This coming season, the first and only as an 11-member league with the addition of Notre Dame, the top five teams will receive first-round byes. The bottom six teams will compete in a one-game playoff -- 6 vs. 11, 7, vs. 10, 8 vs. 9 -- with the winners advancing to a best-of-three quarterfinals series.
When the conference expands to 12 once Connecticut joins the league in 2015, only the top four teams will receive first-round byes while the bottom eight teams participate in a one-game playoff -- 5 vs. 12, 6 vs. 11, 7 vs. 10, 8 vs. 9.

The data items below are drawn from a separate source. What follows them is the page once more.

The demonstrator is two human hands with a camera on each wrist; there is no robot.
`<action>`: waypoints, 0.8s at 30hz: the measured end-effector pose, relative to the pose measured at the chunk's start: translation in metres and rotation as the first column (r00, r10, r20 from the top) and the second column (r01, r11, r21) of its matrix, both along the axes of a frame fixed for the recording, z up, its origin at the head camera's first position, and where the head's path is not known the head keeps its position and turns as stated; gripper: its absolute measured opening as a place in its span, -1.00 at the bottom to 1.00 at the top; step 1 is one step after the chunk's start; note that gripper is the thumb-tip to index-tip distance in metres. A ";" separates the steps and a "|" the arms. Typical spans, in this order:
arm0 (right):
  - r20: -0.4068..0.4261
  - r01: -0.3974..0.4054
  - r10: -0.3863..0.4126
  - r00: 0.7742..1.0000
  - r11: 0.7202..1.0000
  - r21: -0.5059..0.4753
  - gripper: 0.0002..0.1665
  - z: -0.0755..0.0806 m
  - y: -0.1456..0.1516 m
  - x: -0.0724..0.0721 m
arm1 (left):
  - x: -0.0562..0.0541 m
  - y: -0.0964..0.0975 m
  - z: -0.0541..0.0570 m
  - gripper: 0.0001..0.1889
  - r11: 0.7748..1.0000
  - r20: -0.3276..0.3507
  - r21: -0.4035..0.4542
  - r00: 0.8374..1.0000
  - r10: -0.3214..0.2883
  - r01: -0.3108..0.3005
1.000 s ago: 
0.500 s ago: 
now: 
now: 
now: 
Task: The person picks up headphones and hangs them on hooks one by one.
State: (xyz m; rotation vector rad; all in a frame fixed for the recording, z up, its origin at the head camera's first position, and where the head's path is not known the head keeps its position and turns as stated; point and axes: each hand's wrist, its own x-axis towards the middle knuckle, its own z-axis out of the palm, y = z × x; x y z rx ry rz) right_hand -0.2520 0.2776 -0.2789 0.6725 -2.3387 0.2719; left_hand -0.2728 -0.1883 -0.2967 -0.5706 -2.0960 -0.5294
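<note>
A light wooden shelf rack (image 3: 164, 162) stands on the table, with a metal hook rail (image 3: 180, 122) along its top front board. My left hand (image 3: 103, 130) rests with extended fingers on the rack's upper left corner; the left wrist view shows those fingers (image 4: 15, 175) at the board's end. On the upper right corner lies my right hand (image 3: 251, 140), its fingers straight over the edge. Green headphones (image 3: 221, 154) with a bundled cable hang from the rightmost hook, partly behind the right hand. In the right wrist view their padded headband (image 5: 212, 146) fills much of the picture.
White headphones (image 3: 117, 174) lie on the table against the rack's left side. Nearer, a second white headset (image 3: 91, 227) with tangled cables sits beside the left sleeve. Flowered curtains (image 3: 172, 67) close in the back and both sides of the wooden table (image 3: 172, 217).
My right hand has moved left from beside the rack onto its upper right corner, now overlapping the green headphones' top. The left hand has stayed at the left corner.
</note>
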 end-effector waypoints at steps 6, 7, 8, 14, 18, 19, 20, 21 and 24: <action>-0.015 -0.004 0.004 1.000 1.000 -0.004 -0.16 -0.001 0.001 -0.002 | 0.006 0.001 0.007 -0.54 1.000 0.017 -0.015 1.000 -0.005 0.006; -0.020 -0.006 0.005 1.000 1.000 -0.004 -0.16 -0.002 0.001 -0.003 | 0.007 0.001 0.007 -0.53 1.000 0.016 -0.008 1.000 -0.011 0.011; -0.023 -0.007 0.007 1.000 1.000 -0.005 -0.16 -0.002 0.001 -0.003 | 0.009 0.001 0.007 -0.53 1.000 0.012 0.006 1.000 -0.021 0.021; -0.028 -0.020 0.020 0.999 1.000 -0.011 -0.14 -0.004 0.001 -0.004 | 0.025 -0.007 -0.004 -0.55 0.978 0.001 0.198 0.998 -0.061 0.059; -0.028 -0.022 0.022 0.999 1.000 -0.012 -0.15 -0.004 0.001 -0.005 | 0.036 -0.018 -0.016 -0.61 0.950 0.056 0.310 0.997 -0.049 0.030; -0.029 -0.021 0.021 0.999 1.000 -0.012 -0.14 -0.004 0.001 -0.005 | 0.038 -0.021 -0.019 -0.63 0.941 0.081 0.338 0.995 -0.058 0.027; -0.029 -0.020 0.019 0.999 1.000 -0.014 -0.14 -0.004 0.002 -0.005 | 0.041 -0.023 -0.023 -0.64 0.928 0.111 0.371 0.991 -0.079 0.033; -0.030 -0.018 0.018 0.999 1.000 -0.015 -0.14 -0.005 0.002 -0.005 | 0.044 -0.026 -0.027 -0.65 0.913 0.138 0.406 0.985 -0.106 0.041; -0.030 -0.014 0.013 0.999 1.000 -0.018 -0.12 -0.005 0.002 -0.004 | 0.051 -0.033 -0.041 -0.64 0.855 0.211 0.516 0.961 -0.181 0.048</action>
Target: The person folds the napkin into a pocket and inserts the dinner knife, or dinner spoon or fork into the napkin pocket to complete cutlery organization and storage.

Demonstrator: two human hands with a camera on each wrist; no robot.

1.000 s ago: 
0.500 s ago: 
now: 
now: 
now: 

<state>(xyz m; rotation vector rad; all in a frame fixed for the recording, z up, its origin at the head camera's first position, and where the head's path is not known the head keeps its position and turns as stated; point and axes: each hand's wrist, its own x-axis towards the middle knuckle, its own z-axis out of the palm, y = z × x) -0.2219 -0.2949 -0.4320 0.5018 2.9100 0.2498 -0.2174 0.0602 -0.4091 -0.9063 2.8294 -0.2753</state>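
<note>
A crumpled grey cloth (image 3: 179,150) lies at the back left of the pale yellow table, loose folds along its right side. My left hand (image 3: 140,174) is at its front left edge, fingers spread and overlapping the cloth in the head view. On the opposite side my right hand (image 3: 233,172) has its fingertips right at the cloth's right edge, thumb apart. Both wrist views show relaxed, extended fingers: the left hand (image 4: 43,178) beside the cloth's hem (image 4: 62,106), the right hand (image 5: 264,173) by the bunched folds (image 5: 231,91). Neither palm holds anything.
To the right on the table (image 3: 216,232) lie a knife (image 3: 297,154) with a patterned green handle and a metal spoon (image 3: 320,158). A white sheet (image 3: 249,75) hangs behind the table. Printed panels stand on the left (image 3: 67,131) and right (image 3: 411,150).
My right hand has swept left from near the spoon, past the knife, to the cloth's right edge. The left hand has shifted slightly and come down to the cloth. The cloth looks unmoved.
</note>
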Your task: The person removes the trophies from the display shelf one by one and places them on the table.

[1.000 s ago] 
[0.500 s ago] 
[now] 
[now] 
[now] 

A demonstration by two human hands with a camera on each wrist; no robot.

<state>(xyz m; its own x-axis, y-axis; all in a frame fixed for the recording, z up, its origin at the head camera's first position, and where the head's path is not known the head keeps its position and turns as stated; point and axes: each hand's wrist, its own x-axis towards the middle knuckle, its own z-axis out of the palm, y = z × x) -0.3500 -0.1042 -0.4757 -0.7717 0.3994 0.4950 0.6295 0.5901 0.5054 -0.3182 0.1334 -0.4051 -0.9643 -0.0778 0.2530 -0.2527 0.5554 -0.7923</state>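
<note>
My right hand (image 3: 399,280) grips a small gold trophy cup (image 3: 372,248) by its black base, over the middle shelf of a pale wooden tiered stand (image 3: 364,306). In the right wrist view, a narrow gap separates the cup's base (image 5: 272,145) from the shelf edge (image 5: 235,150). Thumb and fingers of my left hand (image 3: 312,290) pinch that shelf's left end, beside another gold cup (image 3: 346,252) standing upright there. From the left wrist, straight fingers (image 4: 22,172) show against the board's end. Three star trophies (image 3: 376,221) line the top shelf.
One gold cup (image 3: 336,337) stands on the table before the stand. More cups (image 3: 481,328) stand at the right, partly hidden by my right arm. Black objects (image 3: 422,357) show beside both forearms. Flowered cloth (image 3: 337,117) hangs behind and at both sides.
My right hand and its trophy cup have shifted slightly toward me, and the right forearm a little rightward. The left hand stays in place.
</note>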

Presumably Hockey East will keep other aspects of the tournament constant -- reseeding both the quarterfinal and semifinal rounds, semis and title game at Sears Centre Arena the Garden.
This is a unique tournament format unlike ones employed by other leagues in recent years. The 11-member CCHA qualified all teams and gave the first five teams first-round byes. Teams 6-11 played in a best-of-three first-round series to determine which programs advanced to the quarterfinal round, also a best-of-three series.
Out west in the WCHA, all 12 programs played in a first-round, best of three series, with the six winners of the first round advancing to the Final Five (but with six teams), for the single-elimination quarterfinals (3 vs. highest remaining seed, 4 vs. lowest remaining seed), semis and championship game.
The ECAC and Atlantic Hockey, both 12 member leagues, stage their tournaments slightly differently from the WCHA. The top four programs all receive first-round byes, with 5-12 playing in a first-round best of three series on campus sites. The winners advance to the quarterfinals, again a best-of-three on the higher seeds' home ice.
What I'm interested in understanding is how the scheduling works for each round of the tournament. This is how the schedule looks for those Hockey East programs which have already released schedules for 2013-14:
March
7-9 Fri.-Sun. First Round Hockey East Playoffs (at Campus Sites) TBA
14-16 Fri.-Sun. Quarterfinals Hockey East Playoffs (at Campus Sites) TBA
21-22 Fri.-Sat. Hockey East Championships (TD Garden, at Boston, Mass.) TBA
Are we really going to use an entire weekend of the season to stage three to four single-game elimination series? That seems like overkill.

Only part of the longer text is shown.